--- Available data Enclosed Below ---
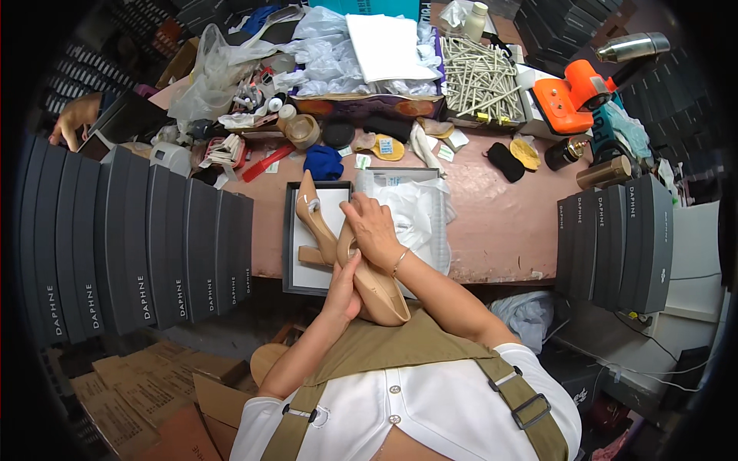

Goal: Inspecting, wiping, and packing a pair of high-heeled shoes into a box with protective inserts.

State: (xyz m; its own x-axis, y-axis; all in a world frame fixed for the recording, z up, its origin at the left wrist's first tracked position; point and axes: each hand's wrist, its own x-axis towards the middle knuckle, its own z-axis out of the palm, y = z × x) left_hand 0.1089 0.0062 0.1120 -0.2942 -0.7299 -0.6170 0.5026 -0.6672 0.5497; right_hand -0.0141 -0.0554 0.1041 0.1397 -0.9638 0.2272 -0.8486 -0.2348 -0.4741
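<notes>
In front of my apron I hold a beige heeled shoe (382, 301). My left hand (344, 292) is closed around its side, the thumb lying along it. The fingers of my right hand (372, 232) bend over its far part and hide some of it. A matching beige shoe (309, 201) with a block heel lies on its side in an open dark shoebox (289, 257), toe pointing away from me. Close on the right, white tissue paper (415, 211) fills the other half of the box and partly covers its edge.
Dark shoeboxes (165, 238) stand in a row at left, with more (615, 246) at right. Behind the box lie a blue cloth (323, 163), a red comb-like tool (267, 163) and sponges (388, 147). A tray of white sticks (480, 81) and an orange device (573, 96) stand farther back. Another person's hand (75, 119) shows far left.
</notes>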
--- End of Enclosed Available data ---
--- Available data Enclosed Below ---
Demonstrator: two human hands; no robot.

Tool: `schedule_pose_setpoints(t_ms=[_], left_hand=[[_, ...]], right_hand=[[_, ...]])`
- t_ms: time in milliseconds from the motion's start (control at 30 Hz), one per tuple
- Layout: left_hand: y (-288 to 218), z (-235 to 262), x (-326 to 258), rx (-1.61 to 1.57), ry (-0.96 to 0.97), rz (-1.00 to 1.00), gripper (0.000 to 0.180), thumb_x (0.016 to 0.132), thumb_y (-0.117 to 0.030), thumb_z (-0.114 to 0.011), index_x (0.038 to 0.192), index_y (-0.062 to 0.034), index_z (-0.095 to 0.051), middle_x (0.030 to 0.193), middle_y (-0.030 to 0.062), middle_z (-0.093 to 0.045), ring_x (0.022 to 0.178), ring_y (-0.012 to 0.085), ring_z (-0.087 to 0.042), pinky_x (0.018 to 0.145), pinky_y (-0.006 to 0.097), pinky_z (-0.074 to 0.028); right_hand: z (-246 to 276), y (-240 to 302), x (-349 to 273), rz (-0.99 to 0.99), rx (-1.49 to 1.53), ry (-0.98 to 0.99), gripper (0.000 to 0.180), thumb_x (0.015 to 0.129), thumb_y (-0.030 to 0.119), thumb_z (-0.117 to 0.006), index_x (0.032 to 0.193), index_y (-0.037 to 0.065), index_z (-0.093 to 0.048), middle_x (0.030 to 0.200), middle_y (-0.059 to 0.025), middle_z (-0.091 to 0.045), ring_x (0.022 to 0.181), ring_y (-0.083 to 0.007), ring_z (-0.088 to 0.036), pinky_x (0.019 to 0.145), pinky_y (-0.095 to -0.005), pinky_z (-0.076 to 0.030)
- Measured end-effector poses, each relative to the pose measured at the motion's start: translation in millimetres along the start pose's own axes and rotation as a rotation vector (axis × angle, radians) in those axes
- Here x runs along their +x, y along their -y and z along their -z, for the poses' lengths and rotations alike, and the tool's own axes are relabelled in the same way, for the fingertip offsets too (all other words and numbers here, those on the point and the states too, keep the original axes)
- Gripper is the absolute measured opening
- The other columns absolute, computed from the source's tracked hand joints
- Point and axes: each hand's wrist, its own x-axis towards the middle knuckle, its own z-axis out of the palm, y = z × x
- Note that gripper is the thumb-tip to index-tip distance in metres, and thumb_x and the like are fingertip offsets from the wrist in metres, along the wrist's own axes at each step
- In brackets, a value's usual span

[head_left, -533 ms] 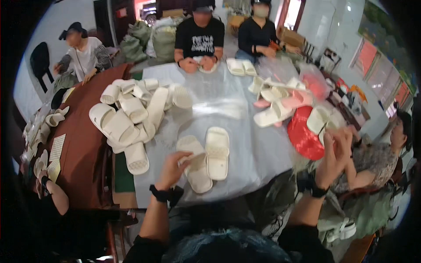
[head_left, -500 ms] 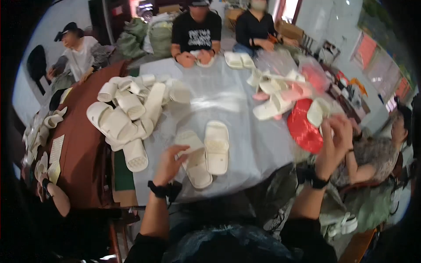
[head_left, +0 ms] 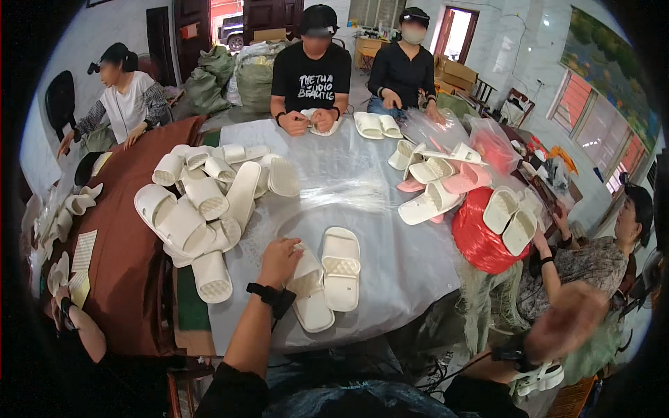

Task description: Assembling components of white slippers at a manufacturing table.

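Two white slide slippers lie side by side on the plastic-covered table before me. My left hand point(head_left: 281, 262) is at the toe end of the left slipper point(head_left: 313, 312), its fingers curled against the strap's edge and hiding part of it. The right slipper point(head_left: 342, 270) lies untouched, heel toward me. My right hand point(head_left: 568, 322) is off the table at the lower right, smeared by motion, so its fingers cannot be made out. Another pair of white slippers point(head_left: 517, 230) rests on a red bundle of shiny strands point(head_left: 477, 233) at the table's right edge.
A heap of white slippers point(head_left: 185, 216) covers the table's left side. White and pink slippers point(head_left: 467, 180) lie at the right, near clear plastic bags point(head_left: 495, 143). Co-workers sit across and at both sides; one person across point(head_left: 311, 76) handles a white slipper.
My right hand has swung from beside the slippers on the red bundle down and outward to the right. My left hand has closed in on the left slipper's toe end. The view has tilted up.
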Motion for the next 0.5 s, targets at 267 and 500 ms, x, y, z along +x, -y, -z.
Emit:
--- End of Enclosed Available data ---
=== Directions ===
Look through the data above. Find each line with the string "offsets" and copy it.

=== Answer area ===
- Here x runs along their +x, y along their -y and z along their -z, for the poses' lengths and rotations alike, and the tool's own axes are relabelled in the same way, for the fingertip offsets too (all other words and numbers here, those on the point and the states too, keep the original axes)
- Note that gripper is the thumb-tip to index-tip distance in metres, and thumb_x and the like are fingertip offsets from the wrist in metres, along the wrist's own axes at each step

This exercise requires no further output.